STEEPED IN HISTORY
The Lowenac Hotel was constructed for a prominent local mining captain and shares in much of the history of Camborne has to offer.
Camborne was a prosperous boom town in the nineteenth century, due to the tin mining industry. Sadly, the last tin mine closed a few years ago but the Camborne School of Mines is still a thriving educational establishment in the town. The local museum has a mining section and old beam engines can be seen at Cornish Engines.
There have been many improvements made to Camborne in recent years and the newly refurbished town square is worth a visit.

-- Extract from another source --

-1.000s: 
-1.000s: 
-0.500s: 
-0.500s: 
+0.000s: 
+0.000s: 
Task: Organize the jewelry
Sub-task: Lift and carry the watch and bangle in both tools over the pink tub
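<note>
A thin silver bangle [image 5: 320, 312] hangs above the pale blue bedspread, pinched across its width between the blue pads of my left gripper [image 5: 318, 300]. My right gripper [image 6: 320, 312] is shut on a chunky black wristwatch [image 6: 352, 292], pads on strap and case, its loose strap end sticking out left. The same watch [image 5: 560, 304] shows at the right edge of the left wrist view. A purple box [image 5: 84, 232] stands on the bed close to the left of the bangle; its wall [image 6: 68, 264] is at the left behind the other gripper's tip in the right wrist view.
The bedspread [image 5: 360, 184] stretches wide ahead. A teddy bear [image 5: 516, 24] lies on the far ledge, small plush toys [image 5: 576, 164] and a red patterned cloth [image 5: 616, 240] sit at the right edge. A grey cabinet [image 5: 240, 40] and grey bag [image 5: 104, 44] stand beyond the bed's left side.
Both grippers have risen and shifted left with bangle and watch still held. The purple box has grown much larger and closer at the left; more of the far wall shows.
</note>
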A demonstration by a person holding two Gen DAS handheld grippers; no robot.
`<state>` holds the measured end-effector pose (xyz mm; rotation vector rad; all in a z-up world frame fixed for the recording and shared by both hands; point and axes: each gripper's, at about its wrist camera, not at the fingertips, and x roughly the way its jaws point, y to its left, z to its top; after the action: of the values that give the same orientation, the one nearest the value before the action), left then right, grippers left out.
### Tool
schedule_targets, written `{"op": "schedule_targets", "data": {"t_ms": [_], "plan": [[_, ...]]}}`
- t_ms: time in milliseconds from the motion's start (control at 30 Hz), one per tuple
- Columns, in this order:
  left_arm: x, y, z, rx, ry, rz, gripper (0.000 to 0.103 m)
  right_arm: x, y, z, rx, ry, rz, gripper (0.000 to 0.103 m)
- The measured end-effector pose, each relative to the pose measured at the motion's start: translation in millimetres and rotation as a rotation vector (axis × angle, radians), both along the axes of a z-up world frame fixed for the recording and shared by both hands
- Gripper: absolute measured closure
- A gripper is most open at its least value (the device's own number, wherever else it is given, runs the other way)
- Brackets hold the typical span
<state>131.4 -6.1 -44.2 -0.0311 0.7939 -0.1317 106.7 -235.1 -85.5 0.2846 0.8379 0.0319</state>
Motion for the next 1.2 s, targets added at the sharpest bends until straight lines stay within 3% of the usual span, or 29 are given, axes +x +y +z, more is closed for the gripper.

The town’s most famous son, Richard Trevithick (1771-1833), invented a steam engine which travelled along the road. His statue stands outside the town library and he is celebrated by the annual and very popular Trevithick Day. Attractions on the day include model exhibitions, vintage vehicles, performances by local Male Voice Choirs, concerts by the Camborne Town Band and other local bands and the dances. The two dances are the Bal Maidens’ and Miners’ Dances , which are performed by local school children led by the town band. The event is held around the end of April each year and the streets of the town are closed to traffic.
As a ‘town’ Camborne is a comparatively recent construction. Much of the town’s growth is associated with the mining boom during the first half of the 19th century and before this time Camborne Churchtown was a hamlet surrounded by moorland. It was only one village in a district of villages most larger than Camborne. The original approach road to Camborne was at Tuckingmill where travellers had to follow an indirect route via Treswithian to reach the hamlet. With the building of the great turnpike road through Cornwall in 1839, Camborne’s isolation ended. Baker’s Lane was extended and later this became Trelowarren Street – today Camborne’s main shopping street.
Pigot’s Directory for Camborne, 1830 says, ‘From being a very insignificant place this town is fast riding into opulence and consequently importance from the valuable mines of tin and copper surrounding it.
Camborne reached the peak of its prosperity in the mid 1880s. In 1841 the population numbered 10,061 and by 1871 this had risen to 14,929, the highest ever figure. As the population grew, the town became overcrowded.
Following the depression in mining after 1873, the years of mass emigration to mining fields overseas began. Even then, Camborne was saved from total ruin by the world-famous Dolcoath mine – the ‘Queen of Mines’. It was deeper and more productive than any other Cornish mine and supported hundreds of families for generations before closing in 1921.